No Brasil, no ano de 1999, a Agência Nacional de Vigilância Sanitária, vinculada ao Ministério da Saúde, substituiu a Secretaria de Vigilância Sanitária, como um órgão regulador do governo. A ANVISA formou a Rede de Hospitais Sentinela, em 2001, com o propósito de controlar a qualidade dos medicamentos, equipamentos, insumos, hemoderivados entre outros serviços (BRASIL, 2001). Em 2007, o Brasil formalizou o compromisso com a Aliança Mundial para a Segurança do Paciente, pelo Ministro da Saúde, na Declaração de Compromisso na Luta contra as Infecções Relacionadas à Assistência à Saúde (BRASIL, 2010).

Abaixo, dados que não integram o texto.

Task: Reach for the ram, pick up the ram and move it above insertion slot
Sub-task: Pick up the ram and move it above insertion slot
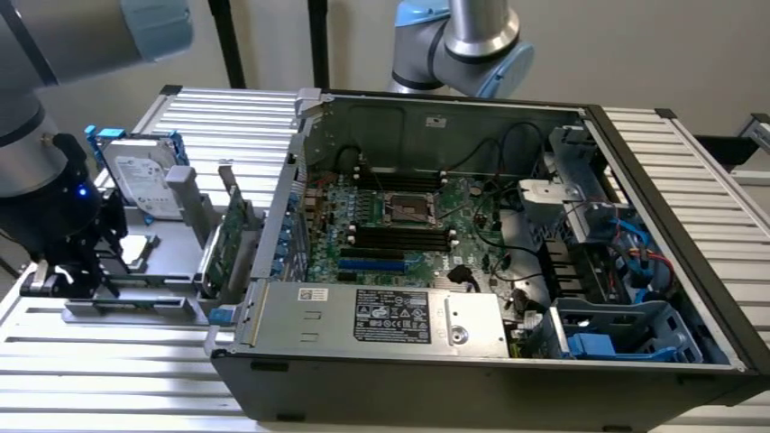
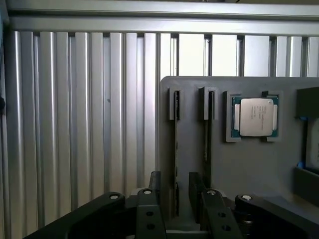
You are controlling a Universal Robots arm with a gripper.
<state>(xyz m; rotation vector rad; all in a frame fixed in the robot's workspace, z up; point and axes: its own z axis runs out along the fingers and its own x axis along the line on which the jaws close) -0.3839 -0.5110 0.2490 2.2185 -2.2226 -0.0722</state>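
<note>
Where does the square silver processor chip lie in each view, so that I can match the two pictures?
Exterior view: the processor chip lies flat in the grey holder, to the exterior view's left of the computer case, near the upright hard drive.
Wrist view: the chip sits in a square recess of the same holder, beside two narrow slots.
Shared landmark: the grey holder.

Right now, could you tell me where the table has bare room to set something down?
Bare slats lie in front of the grey holder and at the exterior view's right of the computer case. The holder under the gripper is crowded.
</note>
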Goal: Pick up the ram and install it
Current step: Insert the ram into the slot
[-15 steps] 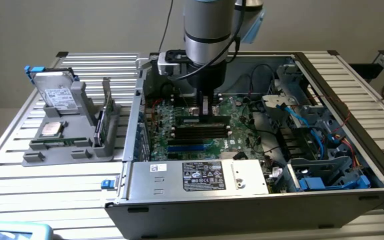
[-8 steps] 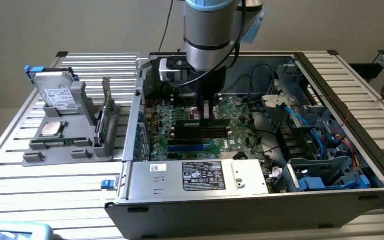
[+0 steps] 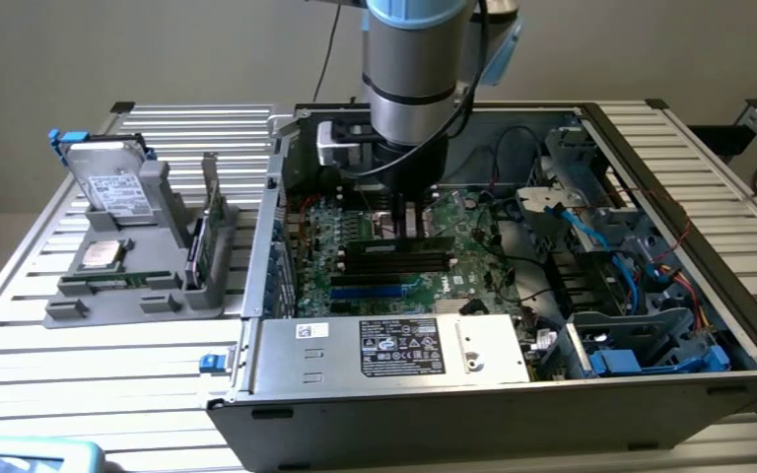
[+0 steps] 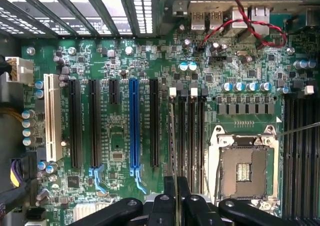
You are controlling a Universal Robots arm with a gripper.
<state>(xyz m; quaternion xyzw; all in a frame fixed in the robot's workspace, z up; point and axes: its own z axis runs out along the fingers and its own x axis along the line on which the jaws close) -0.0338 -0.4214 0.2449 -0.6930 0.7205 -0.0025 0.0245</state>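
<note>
Slatted aluminium table (image 3: 103,394) under an open computer case (image 3: 484,409), with a plain pale wall behind. Deep in the case, the gripper (image 4: 176,182) points straight down at the motherboard (image 4: 125,65), its two black fingers (image 4: 170,193) set narrow, almost together, clamped on the ram (image 3: 400,244). From the wrist view the stick shows as a thin edge running out between them. In the exterior view the ram hangs level beneath the fingers, long side across the board and black chips toward the camera, right over the bank of black memory slots (image 4: 192,131). Whether its lower edge already touches a slot cannot be told. On one side of that bank sits the empty processor socket (image 4: 245,168) in its metal frame. On the other stands a row of black expansion slots with one blue slot (image 4: 133,123) and, farthest out, one white slot (image 4: 50,116). A twisted red and black wire (image 4: 252,23) loops over the board near the rear ports. The grey arm (image 3: 412,69) rises out of the case's open side. A silver box with a white label (image 3: 405,347) lies along the case's near wall, and blue cables (image 3: 589,222) run through the bay at the exterior view's right. At the exterior view's left, just beside the case, a grey holder (image 3: 76,310) carries a silver drive with blue clips (image 3: 109,187) and a square processor chip (image 3: 100,254).
</note>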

No ano de 2005 foi criada a Rede Internacional de Enfermagem e Segurança do Paciente (RIENSP), em encontro realizado no Chile. No ano de 2008, em São Paulo, foi criada a Rede Brasileira de Enfermagem e de Segurança do Paciente (REBRAENSP), com a participação de 12 estados, dentre eles o Rio grande do Sul. Essa rede tem por objetivo ser um elo de articulação e de cooperação técnica entre instituições direta e indiretamente ligadas à saúde e à educação de profissionais de saúde para fortalecer a assistência de enfermagem segura e com qualidade, desenvolvendo programas conforme as necessidades dos Estados e municípios no território nacional (REBRAENSP, 2009). Em 11 de setembro desse mesmo ano, foi criada a REBRAENSP Pólo RS em reunião com representantes de diversas instituições de saúde e de ensino do Rio Grande do Sul. Em agosto de 2010, foi oficializada a criação da REBRAENSP – Núcleo Santa Maria.

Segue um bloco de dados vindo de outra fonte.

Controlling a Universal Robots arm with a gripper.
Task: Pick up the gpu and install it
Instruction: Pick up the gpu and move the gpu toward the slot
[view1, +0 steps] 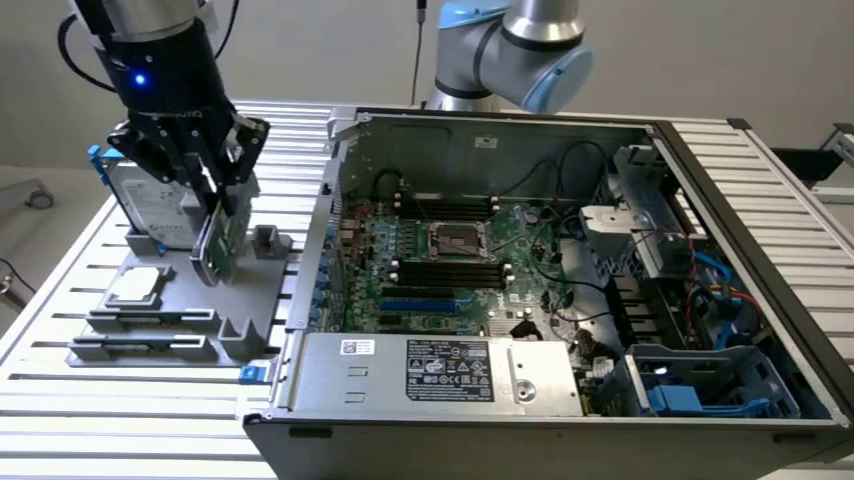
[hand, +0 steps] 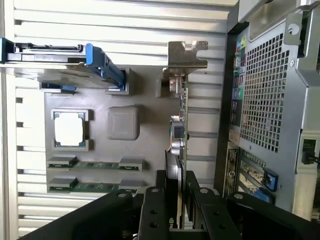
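Two black metal fingers (hand: 152, 210) of the gripper (view1: 211, 205) sit narrow against both faces of the gpu (view1: 222, 250), a thin green circuit card with a silver end bracket, and seem to pinch it, though the contact is partly hidden. The card stands upright on edge at a matte grey moulded holder (view1: 254, 335), beside a square silver processor chip (view1: 138, 287). Holder and open steel computer case (view1: 441, 140) rest on a ribbed aluminium slat table (view1: 80, 400) before a plain pale wall (view1: 334, 50).
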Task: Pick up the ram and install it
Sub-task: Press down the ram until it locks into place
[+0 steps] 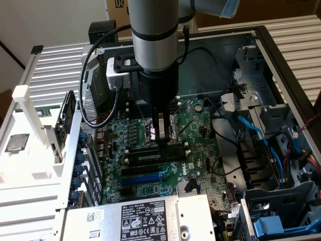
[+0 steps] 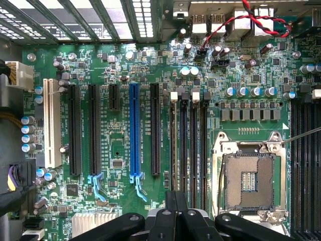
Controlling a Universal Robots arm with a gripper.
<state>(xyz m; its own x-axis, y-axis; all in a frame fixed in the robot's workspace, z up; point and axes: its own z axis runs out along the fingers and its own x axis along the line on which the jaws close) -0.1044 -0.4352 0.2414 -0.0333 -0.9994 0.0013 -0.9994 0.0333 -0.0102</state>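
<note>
The ram [image 1: 148, 157] is a dark stick with a pale label strip. It stands on edge in the row of black memory slots [image 2: 193, 150] on the green motherboard [image 1: 195, 165] inside the open computer case. My gripper [image 1: 161, 144] reaches straight down onto the middle of the ram's upper edge. Its two black fingers are pressed together there. In the wrist view the gripper [image 2: 176, 198] sits over the slot nearest the blue expansion slot [image 2: 134, 130], with the fingers meeting in a thin line.
The open processor socket [image 2: 248, 178] lies right beside the memory slots. A silver processor chip [image 1: 16, 143] rests on the white tray outside the case. The power supply [image 1: 145, 218] bounds the board at the front. Blue and black cables [image 1: 251, 130] and drive cages crowd the exterior view's right.
</note>
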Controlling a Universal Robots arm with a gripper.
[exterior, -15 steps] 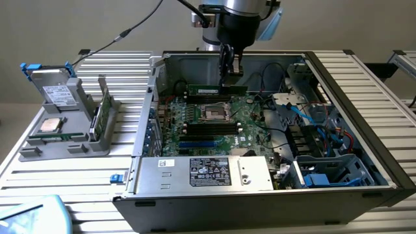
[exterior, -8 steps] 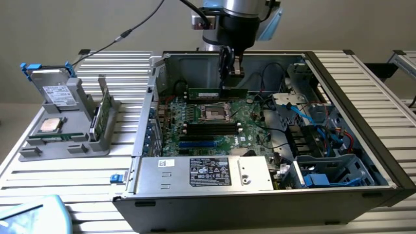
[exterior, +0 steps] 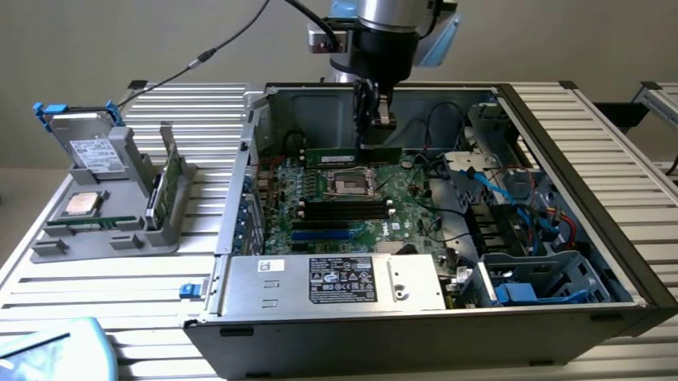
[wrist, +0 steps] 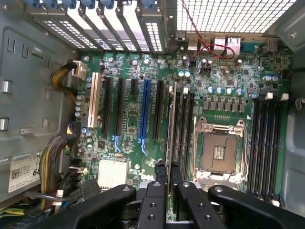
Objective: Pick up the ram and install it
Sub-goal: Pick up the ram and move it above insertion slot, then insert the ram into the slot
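Presently the black gripper (exterior: 373,141) (wrist: 167,168) is clenching the slim green ram stick (exterior: 333,155) (wrist: 172,124) edge-down, holding it lengthwise over the long black memory slots (wrist: 185,129) beneath, evidently for alignment.

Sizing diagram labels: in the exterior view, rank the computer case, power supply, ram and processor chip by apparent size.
1. computer case
2. power supply
3. ram and processor chip: too alike to rank; ram longer, chip wider

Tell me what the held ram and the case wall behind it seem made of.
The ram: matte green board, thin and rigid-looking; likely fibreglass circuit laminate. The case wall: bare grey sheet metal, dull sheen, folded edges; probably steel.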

Em 2011, a ANVISA, na resolução RDC nº 63, dispôs sobre os Requisitos de Boas Práticas para Funcionamento de Serviços de Saúde. A mesma apontou, no capítulo II, seção II, sobre a obrigatoriedade do serviço de saúde estabelecer estratégias e ações voltadas para a segurança do paciente (BRASIL, 2011a). Essa normativa foi uma medida importante para regulamentação de ações desenvolvidas nas instituições de saúde, em âmbito nacional, o que propiciou a publicação da Portaria nº 529, de 1º de abril de 2013, pelo Ministério da Saúde, do Programa Nacional de Segurança do Paciente com o objetivo de contribuir para a qualificação do cuidado em saúde em todos os estabelecimentos de saúde do território nacional. Este determina a criação de núcleos de segurança pelas instituições de saúde, no período de 120 dias, com consequentes multas, sansões e suspensão da licença sanitária no descumprimento das determinações. Fica também instituído o Comitê de Implementação do Programa Nacional de Segurança do Paciente (CIPNSP), de caráter consultivo, com a função de propor

e validar protocolos, guias e manuais voltados à segurança do paciente nas diferentes áreas (BRASIL, 2013). Todas essas ações, promovidas por órgão governamentais ou não, visam minimizar os incidentes durante a assistência à saúde, com propostas voltadas à segurança do paciente e à qualidade da assistência prestada pelos profissionais envolvidos.